Кроме груди монументальных размеров, в ней мало что еще могло привлечь взор. Она носила туфли на высоком каблуке, украшенные стразами, но в тот момент они были скрыты под столом. У нее были красивые иссиня-черные волосы, блестевшие при свете канделябров, но и эти волосы оттеснялись на задний план могучим рельефом декольте, который она выставляла напоказ, как гордый инвалид выставляет напоказ свое увечье. „Ущелье Манавату“[65] — так Финклер мысленно называл этот рельеф в те минуты, когда он не любил Ронит Кравиц, а сейчас он ее не любил.
— Это он так импровизирует, — сказал Финклер. — Потом я напою тебе „Алабаму“ в привычном ключе.

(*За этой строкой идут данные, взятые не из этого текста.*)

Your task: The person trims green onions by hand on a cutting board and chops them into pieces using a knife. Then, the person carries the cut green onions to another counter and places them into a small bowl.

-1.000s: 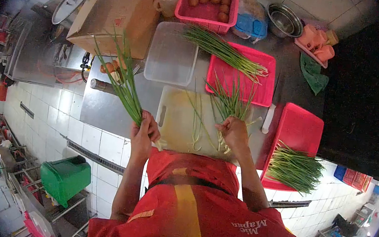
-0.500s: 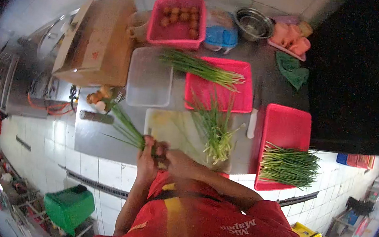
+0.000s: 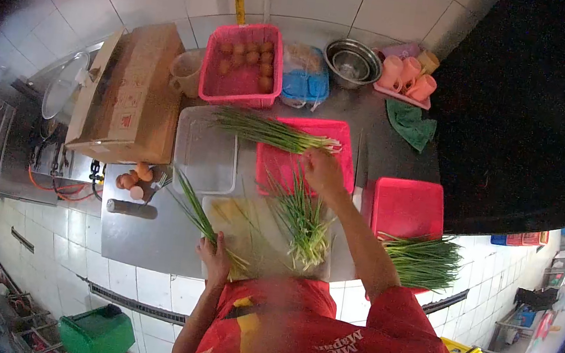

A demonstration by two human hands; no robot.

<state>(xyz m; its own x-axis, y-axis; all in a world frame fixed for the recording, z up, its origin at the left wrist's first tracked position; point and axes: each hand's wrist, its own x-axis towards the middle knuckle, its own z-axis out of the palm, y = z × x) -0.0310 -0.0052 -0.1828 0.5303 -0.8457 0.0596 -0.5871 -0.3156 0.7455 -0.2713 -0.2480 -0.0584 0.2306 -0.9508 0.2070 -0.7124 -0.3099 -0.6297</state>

Похоже, Финклер был не в состоянии усвоить один простой урок: появляясь на людях с вызывающе сексапильной женщиной, мужчина всегда выглядит дураком. Слишком длинные ноги, слишком короткая юбка, слишком открытая грудь — и сопровождающий все это мужчина вызывает у других не зависть, а насмешку. На секунду он пожалел, что не находится сейчас дома с Тайлер, но тут же вспомнил, что Тайлер в последние дни тоже стала проявлять склонность к чересчур откровенным нарядам. А ведь она была матерью семейства.
Он обошелся без заговорщических подмигиваний Альфредо со своего места за столиком, а в конце вечера не стал отзывать его в сторону и совать в нагрудный кармашек смокинга пятидесятку: мол, сам понимаешь, пусть это все останется между нами. Как практикующий философ, Сэм Финклер поднаторел в искусстве лжи и притворства. Он посчитал неправильным вступать в тайный мужской сговор с сыном старого друга, а тем паче вовлекать его в амурные делишки старшего поколения, пусть даже обращая это в шутку. Обозначив узнавание неопределенным „гм“, он решил этим и ограничиться. Но вышло так, что они напоследок встретились в мужской уборной.